__Aim of the exercise__
Every line below should be repeated exactly as written.

━━━ Information shown ━━━

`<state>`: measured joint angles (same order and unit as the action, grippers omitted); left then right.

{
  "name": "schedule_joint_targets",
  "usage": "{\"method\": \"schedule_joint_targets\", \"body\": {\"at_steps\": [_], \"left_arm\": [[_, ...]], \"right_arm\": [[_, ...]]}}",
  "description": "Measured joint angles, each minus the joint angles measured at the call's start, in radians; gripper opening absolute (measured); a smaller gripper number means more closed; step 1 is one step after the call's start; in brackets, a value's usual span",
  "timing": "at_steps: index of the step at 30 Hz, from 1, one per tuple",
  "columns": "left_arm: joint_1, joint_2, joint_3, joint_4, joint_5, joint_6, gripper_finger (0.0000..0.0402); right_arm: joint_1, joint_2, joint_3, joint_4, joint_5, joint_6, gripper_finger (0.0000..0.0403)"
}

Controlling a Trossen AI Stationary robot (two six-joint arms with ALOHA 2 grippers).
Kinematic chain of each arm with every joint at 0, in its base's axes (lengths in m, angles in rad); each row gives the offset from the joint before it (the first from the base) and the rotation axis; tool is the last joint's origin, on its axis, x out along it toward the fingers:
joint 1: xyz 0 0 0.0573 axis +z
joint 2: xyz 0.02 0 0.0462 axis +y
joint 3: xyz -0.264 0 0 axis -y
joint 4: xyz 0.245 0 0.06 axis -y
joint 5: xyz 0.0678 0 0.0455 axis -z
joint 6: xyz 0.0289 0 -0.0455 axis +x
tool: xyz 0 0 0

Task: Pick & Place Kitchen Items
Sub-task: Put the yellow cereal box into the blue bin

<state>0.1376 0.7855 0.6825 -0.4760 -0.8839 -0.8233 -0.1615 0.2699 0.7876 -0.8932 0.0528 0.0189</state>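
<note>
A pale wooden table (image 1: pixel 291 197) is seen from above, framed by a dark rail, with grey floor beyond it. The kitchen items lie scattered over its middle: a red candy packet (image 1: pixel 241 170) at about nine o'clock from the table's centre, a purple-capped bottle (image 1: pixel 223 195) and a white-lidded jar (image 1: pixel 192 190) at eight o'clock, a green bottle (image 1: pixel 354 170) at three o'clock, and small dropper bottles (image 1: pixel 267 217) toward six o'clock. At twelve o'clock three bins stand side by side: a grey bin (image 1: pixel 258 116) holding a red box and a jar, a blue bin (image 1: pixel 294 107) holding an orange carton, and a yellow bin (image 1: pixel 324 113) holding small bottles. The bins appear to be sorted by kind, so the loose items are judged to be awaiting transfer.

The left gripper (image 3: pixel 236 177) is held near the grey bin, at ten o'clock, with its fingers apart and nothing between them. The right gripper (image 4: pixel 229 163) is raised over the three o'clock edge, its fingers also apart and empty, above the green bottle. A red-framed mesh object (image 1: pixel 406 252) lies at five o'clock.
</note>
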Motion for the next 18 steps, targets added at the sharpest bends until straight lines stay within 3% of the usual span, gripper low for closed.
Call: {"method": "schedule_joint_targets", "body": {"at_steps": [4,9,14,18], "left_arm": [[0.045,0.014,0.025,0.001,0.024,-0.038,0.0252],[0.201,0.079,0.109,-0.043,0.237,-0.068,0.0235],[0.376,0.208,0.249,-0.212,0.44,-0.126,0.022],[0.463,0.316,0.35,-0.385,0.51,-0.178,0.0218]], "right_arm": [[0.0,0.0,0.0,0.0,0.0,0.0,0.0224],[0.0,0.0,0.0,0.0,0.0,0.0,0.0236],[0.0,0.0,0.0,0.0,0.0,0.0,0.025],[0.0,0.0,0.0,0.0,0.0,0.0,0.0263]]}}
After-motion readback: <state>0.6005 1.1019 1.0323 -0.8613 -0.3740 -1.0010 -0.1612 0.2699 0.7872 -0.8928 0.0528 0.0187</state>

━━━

__Result__
`<state>`: measured joint angles (same order and unit as the action, grippers omitted); left then right.

{
  "name": "schedule_joint_targets",
  "usage": "{\"method\": \"schedule_joint_targets\", \"body\": {\"at_steps\": [_], \"left_arm\": [[_, ...]], \"right_arm\": [[_, ...]]}}",
  "description": "Measured joint angles, each minus the joint angles measured at the call's start, in radians; gripper opening absolute (measured); a smaller gripper number means more closed; step 1 is one step after the call's start; in brackets, a value's usual span",
  "timing": "at_steps: index of the step at 30 Hz, from 1, one per tuple",
  "columns": "left_arm: joint_1, joint_2, joint_3, joint_4, joint_5, joint_6, gripper_finger (0.0000..0.0402); right_arm: joint_1, joint_2, joint_3, joint_4, joint_5, joint_6, gripper_finger (0.0000..0.0403)"
}

Controlling a Trossen AI Stationary robot (two six-joint arms with ALOHA 2 grippers).
Kinematic chain of each arm with every joint at 0, in its base's axes (lengths in m, angles in rad); each row gives the offset from the joint before it (the first from the base) and the rotation axis; tool is the last joint's origin, on its axis, x out along it toward the fingers:
joint 1: xyz 0 0 0.0573 axis +z
joint 2: xyz 0.02 0 0.0462 axis +y
joint 3: xyz -0.264 0 0 axis -y
joint 4: xyz 0.245 0 0.06 axis -y
joint 5: xyz 0.0678 0 0.0455 axis -z
joint 6: xyz 0.0289 0 -0.0455 axis +x
tool: xyz 0 0 0

Task: Pick & Place Kitchen Items
Sub-task: Put the yellow cereal box into the blue bin

<state>0.1376 0.7855 0.6825 -0.4760 -0.8839 -0.8233 -0.1615 0.2699 0.7876 -0.8932 0.0528 0.0189</state>
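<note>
A pale wooden table (image 1: pixel 291 197) is seen from above, framed by a dark rail, with grey floor beyond it. The kitchen items lie scattered over its middle: a red candy packet (image 1: pixel 241 170) at about nine o'clock from the table's centre, a purple-capped bottle (image 1: pixel 223 195) and a white-lidded jar (image 1: pixel 192 190) at eight o'clock, a green bottle (image 1: pixel 354 170) at three o'clock, and small dropper bottles (image 1: pixel 267 217) toward six o'clock. At twelve o'clock three bins stand side by side: a grey bin (image 1: pixel 258 116) holding a red box and a jar, a blue bin (image 1: pixel 294 107) holding an orange carton, and a yellow bin (image 1: pixel 324 113) holding small bottles. The bins appear to be sorted by kind, so the loose items are judged to be awaiting transfer.

The left gripper (image 3: pixel 236 177) is held near the grey bin, at ten o'clock, with its fingers apart and nothing between them. The right gripper (image 4: pixel 229 163) is raised over the three o'clock edge, its fingers also apart and empty, above the green bottle. A red-framed mesh object (image 1: pixel 406 252) lies at five o'clock.
</note>
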Motion for the next 18 steps, targets added at the sharpest bends until straight lines stay within 3% of the usual span, gripper low for closed.
Call: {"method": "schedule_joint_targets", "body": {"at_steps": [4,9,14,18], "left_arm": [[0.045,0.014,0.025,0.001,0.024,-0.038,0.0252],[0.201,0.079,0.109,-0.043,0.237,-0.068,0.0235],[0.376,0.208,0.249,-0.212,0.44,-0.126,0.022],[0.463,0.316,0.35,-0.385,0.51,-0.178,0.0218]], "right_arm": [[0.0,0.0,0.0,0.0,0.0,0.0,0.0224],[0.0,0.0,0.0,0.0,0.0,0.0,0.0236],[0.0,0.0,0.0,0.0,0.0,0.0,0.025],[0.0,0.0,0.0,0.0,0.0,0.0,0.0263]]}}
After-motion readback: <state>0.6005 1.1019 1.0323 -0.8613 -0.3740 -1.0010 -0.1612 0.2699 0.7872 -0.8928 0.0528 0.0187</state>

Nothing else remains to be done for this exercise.